- **What to produce**: Among the entries below, find the lines that contain the string "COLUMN". State only how many there are.

- **Extracted records**:
==================================================

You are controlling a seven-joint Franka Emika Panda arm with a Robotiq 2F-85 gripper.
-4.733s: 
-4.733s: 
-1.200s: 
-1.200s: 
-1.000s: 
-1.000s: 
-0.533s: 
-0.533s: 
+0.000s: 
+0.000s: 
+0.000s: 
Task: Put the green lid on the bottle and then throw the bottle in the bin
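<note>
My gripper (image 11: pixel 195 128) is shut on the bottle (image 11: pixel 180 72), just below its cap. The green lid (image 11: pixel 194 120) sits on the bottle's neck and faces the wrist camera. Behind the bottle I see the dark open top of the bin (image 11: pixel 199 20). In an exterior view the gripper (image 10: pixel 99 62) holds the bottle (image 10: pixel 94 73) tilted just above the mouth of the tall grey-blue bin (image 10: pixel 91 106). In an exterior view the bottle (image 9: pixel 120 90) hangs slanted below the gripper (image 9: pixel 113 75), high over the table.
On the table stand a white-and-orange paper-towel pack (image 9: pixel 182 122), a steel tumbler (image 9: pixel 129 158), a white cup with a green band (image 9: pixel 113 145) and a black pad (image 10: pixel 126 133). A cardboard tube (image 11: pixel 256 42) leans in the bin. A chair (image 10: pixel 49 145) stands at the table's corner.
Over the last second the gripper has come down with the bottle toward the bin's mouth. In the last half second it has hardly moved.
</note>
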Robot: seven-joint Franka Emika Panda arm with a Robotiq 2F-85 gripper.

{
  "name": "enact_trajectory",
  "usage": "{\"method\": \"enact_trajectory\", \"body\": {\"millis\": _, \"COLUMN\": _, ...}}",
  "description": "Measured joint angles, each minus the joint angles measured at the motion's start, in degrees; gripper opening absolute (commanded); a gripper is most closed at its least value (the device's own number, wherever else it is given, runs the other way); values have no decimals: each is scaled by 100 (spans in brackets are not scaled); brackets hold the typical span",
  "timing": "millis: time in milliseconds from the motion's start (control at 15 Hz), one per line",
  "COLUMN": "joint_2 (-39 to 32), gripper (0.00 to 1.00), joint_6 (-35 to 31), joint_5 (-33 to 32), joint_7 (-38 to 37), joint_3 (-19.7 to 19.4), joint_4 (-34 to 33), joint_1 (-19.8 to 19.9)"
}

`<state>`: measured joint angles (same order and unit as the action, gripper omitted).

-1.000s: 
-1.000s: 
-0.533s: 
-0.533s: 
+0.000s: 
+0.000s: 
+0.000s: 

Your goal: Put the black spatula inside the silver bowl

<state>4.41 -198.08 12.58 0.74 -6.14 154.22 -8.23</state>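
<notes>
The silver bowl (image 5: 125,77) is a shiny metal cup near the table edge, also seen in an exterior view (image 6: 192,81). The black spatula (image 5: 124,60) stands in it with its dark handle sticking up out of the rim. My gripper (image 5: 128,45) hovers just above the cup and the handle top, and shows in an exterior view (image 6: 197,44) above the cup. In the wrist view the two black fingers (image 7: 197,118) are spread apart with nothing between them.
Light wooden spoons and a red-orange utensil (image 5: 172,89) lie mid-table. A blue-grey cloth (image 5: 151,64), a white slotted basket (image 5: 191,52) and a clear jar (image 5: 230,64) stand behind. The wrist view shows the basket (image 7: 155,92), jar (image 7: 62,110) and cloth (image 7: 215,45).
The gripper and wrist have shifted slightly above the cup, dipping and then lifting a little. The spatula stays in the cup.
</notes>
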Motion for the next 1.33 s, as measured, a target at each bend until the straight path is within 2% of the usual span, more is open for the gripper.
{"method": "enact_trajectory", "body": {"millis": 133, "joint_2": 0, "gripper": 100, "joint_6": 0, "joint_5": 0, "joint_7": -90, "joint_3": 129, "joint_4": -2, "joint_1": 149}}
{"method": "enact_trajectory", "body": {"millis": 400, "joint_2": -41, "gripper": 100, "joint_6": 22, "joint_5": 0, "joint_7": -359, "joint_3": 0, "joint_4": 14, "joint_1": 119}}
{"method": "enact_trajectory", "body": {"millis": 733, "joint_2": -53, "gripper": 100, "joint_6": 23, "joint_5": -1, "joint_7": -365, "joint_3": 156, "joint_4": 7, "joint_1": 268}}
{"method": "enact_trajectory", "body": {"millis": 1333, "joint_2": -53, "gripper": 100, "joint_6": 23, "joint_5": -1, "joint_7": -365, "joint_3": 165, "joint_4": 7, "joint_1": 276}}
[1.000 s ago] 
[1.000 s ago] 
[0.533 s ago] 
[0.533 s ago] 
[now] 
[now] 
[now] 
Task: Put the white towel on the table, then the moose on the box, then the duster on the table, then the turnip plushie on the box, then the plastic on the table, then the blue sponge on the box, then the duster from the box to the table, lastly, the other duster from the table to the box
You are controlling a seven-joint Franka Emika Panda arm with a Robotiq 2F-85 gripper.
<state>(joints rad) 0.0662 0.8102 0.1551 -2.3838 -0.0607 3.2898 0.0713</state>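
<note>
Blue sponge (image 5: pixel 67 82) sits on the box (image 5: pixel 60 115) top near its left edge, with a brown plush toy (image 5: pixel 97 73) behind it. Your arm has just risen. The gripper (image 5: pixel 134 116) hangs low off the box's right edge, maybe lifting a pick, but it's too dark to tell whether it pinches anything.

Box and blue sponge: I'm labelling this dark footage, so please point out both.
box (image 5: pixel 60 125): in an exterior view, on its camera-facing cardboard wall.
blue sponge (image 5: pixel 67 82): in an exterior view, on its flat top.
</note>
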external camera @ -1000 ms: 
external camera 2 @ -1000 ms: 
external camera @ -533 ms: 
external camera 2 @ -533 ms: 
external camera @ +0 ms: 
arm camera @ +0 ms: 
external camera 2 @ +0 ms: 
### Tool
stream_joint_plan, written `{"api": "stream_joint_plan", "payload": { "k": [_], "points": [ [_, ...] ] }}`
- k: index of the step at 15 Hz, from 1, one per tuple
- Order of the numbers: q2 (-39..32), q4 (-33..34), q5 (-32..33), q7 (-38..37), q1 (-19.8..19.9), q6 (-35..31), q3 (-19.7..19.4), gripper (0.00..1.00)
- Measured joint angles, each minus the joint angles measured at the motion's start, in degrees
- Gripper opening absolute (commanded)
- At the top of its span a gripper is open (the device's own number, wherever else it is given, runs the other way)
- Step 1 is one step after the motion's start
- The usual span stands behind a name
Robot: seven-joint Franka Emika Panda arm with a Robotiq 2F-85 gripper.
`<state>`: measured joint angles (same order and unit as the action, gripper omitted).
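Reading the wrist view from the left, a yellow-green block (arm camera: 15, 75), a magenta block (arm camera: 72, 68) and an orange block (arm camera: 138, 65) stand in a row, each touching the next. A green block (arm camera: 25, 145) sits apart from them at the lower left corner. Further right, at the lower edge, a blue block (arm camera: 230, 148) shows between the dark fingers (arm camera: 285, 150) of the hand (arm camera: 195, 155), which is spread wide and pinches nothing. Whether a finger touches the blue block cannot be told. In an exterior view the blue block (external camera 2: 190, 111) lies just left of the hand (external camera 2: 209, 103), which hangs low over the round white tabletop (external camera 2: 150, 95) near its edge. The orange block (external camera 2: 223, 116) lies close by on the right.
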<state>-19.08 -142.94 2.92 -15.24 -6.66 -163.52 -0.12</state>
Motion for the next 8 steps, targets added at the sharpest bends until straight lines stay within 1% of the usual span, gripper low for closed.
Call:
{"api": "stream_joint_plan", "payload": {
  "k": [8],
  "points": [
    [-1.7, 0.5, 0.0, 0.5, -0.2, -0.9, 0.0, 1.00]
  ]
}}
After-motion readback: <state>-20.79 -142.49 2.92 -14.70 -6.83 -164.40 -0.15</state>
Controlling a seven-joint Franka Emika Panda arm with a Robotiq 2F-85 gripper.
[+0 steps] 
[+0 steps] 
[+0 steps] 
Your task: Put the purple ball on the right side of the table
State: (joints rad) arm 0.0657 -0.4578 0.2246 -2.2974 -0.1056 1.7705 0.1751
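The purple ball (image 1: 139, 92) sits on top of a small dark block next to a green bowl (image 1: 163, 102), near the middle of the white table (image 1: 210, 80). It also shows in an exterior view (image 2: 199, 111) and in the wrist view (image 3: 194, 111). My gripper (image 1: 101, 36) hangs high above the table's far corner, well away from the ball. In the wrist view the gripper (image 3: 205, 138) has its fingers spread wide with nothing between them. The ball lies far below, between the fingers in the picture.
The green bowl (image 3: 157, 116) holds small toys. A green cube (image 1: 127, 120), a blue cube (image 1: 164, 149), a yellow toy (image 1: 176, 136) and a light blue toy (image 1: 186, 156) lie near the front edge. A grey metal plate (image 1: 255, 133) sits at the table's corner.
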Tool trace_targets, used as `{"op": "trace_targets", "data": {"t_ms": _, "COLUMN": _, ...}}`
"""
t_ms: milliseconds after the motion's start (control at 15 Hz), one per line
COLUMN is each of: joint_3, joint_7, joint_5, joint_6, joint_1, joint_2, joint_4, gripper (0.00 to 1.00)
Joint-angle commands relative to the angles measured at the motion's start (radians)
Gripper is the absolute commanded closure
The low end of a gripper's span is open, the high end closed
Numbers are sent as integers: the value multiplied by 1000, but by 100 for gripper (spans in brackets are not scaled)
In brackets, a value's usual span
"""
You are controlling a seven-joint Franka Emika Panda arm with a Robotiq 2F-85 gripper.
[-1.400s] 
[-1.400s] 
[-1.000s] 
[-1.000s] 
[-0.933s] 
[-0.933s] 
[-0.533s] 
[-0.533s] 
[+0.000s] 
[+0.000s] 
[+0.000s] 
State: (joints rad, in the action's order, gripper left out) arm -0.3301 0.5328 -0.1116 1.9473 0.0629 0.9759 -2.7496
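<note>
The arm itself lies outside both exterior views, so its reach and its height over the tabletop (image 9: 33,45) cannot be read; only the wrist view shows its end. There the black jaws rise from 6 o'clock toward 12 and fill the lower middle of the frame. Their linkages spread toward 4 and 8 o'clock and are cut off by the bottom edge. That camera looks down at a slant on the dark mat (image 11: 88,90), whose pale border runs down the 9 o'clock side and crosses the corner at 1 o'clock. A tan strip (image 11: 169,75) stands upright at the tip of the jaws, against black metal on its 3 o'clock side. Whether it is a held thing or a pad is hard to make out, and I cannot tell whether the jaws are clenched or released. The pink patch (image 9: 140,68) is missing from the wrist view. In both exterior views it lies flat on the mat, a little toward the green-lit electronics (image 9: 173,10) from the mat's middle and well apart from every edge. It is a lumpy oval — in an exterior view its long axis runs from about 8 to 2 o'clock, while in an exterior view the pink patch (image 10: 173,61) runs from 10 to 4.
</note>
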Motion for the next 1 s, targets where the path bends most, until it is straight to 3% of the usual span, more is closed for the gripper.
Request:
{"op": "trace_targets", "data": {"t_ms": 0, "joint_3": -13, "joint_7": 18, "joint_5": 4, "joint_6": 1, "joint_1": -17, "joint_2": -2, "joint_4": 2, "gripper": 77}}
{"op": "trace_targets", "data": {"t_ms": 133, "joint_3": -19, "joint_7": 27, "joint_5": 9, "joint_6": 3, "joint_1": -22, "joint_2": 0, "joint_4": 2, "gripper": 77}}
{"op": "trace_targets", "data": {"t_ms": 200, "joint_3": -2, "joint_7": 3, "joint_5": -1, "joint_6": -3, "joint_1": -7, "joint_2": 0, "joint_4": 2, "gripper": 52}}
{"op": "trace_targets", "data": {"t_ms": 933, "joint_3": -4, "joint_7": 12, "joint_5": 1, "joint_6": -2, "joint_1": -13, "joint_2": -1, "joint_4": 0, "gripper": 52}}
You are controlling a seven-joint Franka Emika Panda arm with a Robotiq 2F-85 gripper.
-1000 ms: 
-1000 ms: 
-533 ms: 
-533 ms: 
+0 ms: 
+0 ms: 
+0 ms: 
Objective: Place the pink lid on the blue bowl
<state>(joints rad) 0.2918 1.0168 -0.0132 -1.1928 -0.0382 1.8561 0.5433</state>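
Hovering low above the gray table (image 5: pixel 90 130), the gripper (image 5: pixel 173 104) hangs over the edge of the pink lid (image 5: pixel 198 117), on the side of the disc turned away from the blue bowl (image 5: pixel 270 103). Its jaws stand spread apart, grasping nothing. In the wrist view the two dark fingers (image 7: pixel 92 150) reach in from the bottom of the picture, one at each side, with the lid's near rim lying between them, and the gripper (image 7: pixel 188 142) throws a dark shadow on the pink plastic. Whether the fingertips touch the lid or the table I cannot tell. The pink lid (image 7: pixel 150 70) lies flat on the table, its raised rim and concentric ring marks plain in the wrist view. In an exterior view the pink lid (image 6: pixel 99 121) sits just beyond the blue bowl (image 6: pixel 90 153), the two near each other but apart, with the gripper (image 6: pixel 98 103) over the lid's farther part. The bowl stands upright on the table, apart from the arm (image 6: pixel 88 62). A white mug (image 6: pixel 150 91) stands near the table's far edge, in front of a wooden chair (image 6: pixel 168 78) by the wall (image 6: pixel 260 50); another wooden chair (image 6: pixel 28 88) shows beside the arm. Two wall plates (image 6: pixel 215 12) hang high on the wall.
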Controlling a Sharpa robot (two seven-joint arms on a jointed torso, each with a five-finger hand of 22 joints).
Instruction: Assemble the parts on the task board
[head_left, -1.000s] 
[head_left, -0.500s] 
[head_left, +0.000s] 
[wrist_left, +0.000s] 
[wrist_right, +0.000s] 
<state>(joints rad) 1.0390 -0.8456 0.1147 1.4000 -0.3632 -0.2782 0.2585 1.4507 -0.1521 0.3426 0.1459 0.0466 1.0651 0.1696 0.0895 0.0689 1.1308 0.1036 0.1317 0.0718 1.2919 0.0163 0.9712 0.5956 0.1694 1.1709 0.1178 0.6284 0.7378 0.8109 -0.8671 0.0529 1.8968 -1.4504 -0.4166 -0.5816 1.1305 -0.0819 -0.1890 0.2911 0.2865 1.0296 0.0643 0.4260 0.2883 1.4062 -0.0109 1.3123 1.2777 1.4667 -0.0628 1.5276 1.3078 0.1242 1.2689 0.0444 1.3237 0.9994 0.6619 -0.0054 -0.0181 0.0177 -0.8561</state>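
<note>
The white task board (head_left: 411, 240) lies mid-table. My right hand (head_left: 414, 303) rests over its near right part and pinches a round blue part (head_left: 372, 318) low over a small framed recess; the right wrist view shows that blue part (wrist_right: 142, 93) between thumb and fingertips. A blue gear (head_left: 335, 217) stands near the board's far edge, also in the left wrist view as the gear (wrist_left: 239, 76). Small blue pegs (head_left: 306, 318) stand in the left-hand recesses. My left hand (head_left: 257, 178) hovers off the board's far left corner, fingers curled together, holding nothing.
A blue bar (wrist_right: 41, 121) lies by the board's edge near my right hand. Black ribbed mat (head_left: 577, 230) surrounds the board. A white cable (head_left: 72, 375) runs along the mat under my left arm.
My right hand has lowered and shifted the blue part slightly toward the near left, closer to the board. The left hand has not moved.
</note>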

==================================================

- **Task output**: 4